The token is a 64-bit random hex string. Knowing the URL is the only access control, which is fine for a local-network tool. The server defaults to 0.0.0.0 so phones on the same Wi-Fi can reach it; tighten with HOST=127.0.0.1 if you only need same-machine access.

The process-global control routes (/session/new, /clickup/*) carry no token, so anything that can reach the host:port can hit them (start a new session, drive the ClickUp connection). This is consistent with the trusted-local-network assumption above — don't expose the server to an untrusted network. ClickUp credentials and tokens are held server-side only (under ~/.jelly-local-sync/), never sent to the browser.

Contributors

New contributors welcome — see CONTRIBUTING.md. Participation is governed by our Code of Conduct.

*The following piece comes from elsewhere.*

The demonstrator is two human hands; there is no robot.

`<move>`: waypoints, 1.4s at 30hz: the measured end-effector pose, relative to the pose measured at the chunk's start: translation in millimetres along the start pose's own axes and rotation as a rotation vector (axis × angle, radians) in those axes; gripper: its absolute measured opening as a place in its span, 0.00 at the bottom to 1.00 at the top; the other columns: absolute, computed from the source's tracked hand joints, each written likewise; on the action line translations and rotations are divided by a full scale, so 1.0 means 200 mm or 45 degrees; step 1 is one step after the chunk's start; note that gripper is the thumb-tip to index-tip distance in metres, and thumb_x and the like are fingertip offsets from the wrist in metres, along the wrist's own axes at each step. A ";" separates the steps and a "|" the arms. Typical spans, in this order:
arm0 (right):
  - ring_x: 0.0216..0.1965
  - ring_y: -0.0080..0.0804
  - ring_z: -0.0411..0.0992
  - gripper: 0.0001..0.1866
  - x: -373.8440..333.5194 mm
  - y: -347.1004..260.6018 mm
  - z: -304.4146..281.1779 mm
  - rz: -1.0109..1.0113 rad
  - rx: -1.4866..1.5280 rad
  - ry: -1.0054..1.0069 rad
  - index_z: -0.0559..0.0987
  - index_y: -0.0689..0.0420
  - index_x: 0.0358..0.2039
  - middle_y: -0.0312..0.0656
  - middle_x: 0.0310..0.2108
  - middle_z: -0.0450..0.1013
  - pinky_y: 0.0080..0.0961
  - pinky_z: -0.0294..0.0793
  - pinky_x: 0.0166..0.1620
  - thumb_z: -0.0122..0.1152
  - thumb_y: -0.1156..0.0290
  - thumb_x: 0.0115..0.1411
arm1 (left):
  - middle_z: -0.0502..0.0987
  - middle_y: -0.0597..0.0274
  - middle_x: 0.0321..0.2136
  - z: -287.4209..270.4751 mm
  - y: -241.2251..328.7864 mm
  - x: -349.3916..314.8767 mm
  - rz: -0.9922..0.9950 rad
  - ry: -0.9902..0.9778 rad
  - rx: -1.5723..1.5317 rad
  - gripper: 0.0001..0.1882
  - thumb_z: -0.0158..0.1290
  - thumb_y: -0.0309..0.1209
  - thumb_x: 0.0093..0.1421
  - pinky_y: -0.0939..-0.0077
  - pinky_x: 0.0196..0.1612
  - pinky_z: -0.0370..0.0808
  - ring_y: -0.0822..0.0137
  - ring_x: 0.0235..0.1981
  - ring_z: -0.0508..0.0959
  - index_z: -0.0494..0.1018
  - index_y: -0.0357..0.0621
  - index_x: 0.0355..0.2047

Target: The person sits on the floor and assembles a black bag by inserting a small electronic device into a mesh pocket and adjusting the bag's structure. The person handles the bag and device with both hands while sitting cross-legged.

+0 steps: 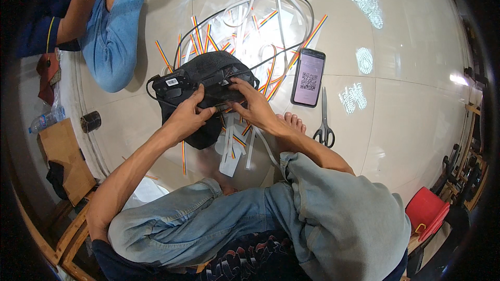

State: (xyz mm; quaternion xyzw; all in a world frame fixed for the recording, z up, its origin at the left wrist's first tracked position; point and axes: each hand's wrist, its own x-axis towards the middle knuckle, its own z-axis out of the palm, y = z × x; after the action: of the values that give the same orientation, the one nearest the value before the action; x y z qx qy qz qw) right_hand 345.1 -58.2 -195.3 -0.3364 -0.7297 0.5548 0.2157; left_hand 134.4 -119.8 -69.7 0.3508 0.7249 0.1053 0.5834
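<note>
A black mesh cap (pixel 211 67) is held up between my two hands, above the floor. A black box-shaped device (pixel 169 87) with a white label sits on its left side, and a thin black cable runs from it. My left hand (pixel 192 114) pinches the cap's near edge, thumb and fingers close together. My right hand (pixel 251 105) grips the right side of the same edge, thumb bent inward. Between the fingertips a small strip-like piece shows, too covered to make out. Dark fabric (pixel 203 136) hangs below my left hand.
Rainbow-striped strips (pixel 315 28) and white strips lie scattered around the cap. A phone (pixel 309 78) showing a square code and black scissors (pixel 324 125) lie to the right. Another person's knee (pixel 112 47) is at the upper left. A black tape roll (pixel 91 122) and red container (pixel 426 212) stand farther out.
</note>
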 end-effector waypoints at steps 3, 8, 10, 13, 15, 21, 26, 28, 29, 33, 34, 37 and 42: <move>0.43 0.48 0.81 0.24 0.00 -0.02 -0.01 0.033 0.012 -0.019 0.74 0.61 0.54 0.49 0.65 0.67 0.37 0.82 0.42 0.69 0.67 0.60 | 0.78 0.53 0.33 0.00 0.00 -0.01 0.025 0.018 -0.018 0.45 0.58 0.35 0.66 0.75 0.36 0.75 0.70 0.30 0.75 0.45 0.27 0.73; 0.41 0.48 0.82 0.24 0.01 -0.01 -0.01 0.039 -0.008 -0.026 0.75 0.60 0.54 0.49 0.65 0.68 0.38 0.83 0.42 0.69 0.66 0.60 | 0.78 0.57 0.28 -0.01 -0.01 0.01 0.021 -0.002 0.017 0.45 0.58 0.35 0.66 0.76 0.37 0.74 0.71 0.30 0.75 0.45 0.26 0.73; 0.43 0.49 0.81 0.24 0.01 -0.02 -0.02 0.091 0.023 -0.069 0.76 0.60 0.53 0.49 0.65 0.68 0.39 0.82 0.43 0.70 0.65 0.59 | 0.79 0.56 0.29 -0.01 0.01 0.00 0.005 -0.008 0.003 0.45 0.58 0.35 0.66 0.76 0.38 0.75 0.70 0.31 0.76 0.45 0.26 0.73; 0.47 0.51 0.80 0.25 0.01 0.00 -0.02 0.043 -0.018 -0.051 0.76 0.60 0.53 0.49 0.65 0.68 0.40 0.81 0.47 0.70 0.62 0.59 | 0.82 0.49 0.34 -0.02 0.03 -0.01 0.004 -0.031 0.041 0.46 0.59 0.35 0.65 0.75 0.43 0.75 0.67 0.36 0.80 0.44 0.25 0.72; 0.50 0.54 0.79 0.26 0.02 0.02 -0.02 0.012 -0.049 -0.048 0.76 0.59 0.53 0.50 0.66 0.67 0.42 0.80 0.50 0.71 0.60 0.59 | 0.83 0.53 0.37 -0.02 0.03 0.00 -0.016 -0.034 0.050 0.46 0.59 0.35 0.66 0.76 0.42 0.75 0.70 0.36 0.78 0.43 0.33 0.74; 0.55 0.56 0.75 0.28 0.03 0.02 -0.06 0.017 -0.069 -0.130 0.76 0.59 0.54 0.51 0.67 0.65 0.45 0.77 0.55 0.70 0.57 0.59 | 0.83 0.55 0.37 -0.01 0.02 0.01 -0.003 -0.022 0.097 0.48 0.60 0.34 0.66 0.76 0.40 0.74 0.72 0.34 0.76 0.41 0.34 0.75; 0.60 0.54 0.72 0.28 0.00 0.01 -0.05 0.023 -0.009 -0.090 0.76 0.58 0.56 0.49 0.68 0.65 0.42 0.75 0.58 0.70 0.56 0.59 | 0.77 0.45 0.47 -0.01 0.02 0.01 0.046 -0.037 0.104 0.46 0.59 0.34 0.66 0.75 0.42 0.76 0.68 0.37 0.78 0.43 0.28 0.73; 0.60 0.52 0.72 0.29 -0.01 0.02 -0.05 -0.007 -0.012 -0.058 0.76 0.59 0.56 0.49 0.67 0.66 0.41 0.75 0.59 0.70 0.56 0.59 | 0.66 0.29 0.64 -0.02 0.03 0.02 0.057 -0.042 0.130 0.45 0.58 0.34 0.66 0.72 0.48 0.78 0.62 0.44 0.83 0.44 0.21 0.71; 0.61 0.51 0.72 0.29 -0.01 0.03 -0.05 -0.022 -0.014 -0.041 0.76 0.59 0.56 0.48 0.67 0.66 0.41 0.74 0.59 0.70 0.55 0.59 | 0.65 0.29 0.65 -0.02 0.03 0.01 0.046 -0.046 0.126 0.45 0.58 0.34 0.66 0.73 0.48 0.78 0.62 0.44 0.83 0.45 0.21 0.71; 0.59 0.51 0.73 0.29 0.02 0.02 -0.08 0.075 0.085 -0.122 0.77 0.59 0.54 0.48 0.65 0.68 0.40 0.74 0.59 0.70 0.55 0.58 | 0.59 0.28 0.68 -0.03 0.07 0.00 -0.010 -0.091 0.092 0.44 0.57 0.33 0.66 0.73 0.49 0.77 0.63 0.44 0.83 0.46 0.20 0.70; 0.59 0.51 0.74 0.29 0.02 0.02 -0.08 0.087 0.111 -0.130 0.77 0.59 0.54 0.48 0.65 0.68 0.40 0.75 0.58 0.71 0.55 0.58 | 0.58 0.28 0.69 -0.04 0.07 0.00 -0.030 -0.109 0.081 0.44 0.58 0.33 0.66 0.73 0.49 0.77 0.63 0.44 0.83 0.46 0.19 0.70; 0.58 0.51 0.74 0.29 0.04 0.02 -0.10 0.043 0.069 -0.145 0.77 0.60 0.54 0.48 0.64 0.68 0.40 0.75 0.58 0.71 0.54 0.58 | 0.66 0.29 0.64 -0.03 0.07 0.00 0.047 -0.049 0.139 0.45 0.58 0.33 0.65 0.72 0.48 0.78 0.62 0.44 0.83 0.45 0.18 0.70; 0.56 0.51 0.76 0.31 0.05 0.05 -0.09 0.022 0.037 -0.163 0.78 0.61 0.52 0.48 0.64 0.69 0.40 0.76 0.55 0.72 0.51 0.56 | 0.68 0.28 0.62 -0.03 0.09 0.00 0.016 -0.098 0.155 0.47 0.59 0.33 0.64 0.71 0.49 0.78 0.59 0.46 0.84 0.43 0.16 0.69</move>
State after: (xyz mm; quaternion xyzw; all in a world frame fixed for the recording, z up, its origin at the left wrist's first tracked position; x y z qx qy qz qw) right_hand 353.1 -37.2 -199.5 -0.3032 -0.7311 0.5875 0.1686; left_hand 135.5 -105.3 -57.2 0.3941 0.7047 0.0510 0.5878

License & acknowledgements

PolyForm Shield 1.0.0 — source-available. You may use, modify, and distribute it freely, except to build a product that competes with Jelly. This isn't an OSI "open source" licence; it's a deliberate anti-compete stance. See LICENSE.md for the exact terms.

Contributions are accepted under the Developer Certificate of Origin — sign off your commits with git commit -s. See CONTRIBUTING.md.

Bundles qrcode-generator by Kazuhiko Arase (MIT), vendored at public/qrcode.js. No other runtime dependencies.